The test data is divided to two, test data part (testdata
folder) and
running part (robot
folder). Test data side contains test cases for
different features. Running side contains the actual acceptance test cases
that run the test cases on the test data side and verify their results.
The basic mechanism to verify that a test case in the test data side is
executed as expected is setting the expected status and possible error
message in its documentation. By default tests are expected to pass, but
having FAIL
(this and subsequent markers are case sensitive) in the
documentation changes the expectation. The text after the FAIL
marker
is the expected error message, which, by default, must match the actual
error exactly. If the error message starts with REGEXP:
, GLOB:
or
STARTS:
, the expected error is considered to be a regexp or glob pattern
matching the actual error, or to contain the beginning of the error. All
other details can be tested also, but that logic is in the running side.

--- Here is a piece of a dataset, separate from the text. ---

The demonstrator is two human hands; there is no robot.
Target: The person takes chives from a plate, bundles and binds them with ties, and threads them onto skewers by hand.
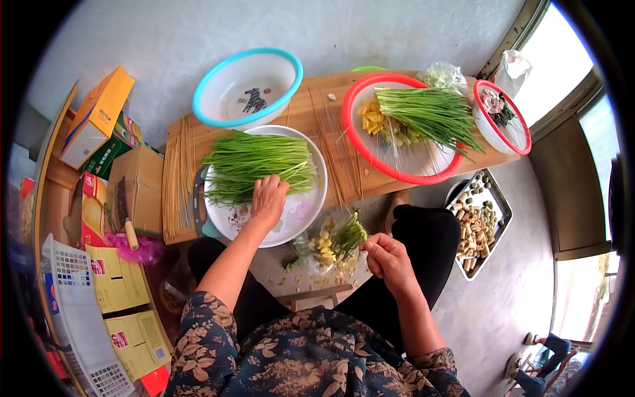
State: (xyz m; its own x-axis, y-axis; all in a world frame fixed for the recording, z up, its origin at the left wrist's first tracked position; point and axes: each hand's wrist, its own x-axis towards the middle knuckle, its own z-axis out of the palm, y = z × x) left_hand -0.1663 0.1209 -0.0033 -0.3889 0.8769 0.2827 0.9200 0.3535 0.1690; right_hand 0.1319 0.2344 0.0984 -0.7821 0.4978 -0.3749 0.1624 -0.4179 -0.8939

These acceptance tests are in general not good examples of
well-written test cases. This is mainly due to us learning how to
write good test cases with Robot Framework while developing it, and so
far there has not been time for refactoring them. With better tools
refactoring is getting easier and hopefully we can do something for
these tests in the future. The first step would be reorganizing the
structure of robot
and testdata
folders. Their current structure
follows Robot Framework's old internal module structure and it is far
from ideal nowadays.
Tests related to YAML variable files require PyYAML
module. You should be able to install it with pip install pyyaml
.
The Python version of the module is enough so it is not a problem if
installing the C version fails due to a missing compiler or otherwise.
XML library tests verifying using lxml module naturally require having that module installed. Because installing it is not always trivial, these tests are not considered critical if it is not installed.
Tests related to parsing reStructuredText test data files require
docutils module. You can install it
with pip install docutils
, but also these tests are non-critical if
the module is not installed.
Telnet test are not critical by default and running them requires some extra setup. Instructions how to run them can be found from testdata/standard_libraries/telnet/README.rst.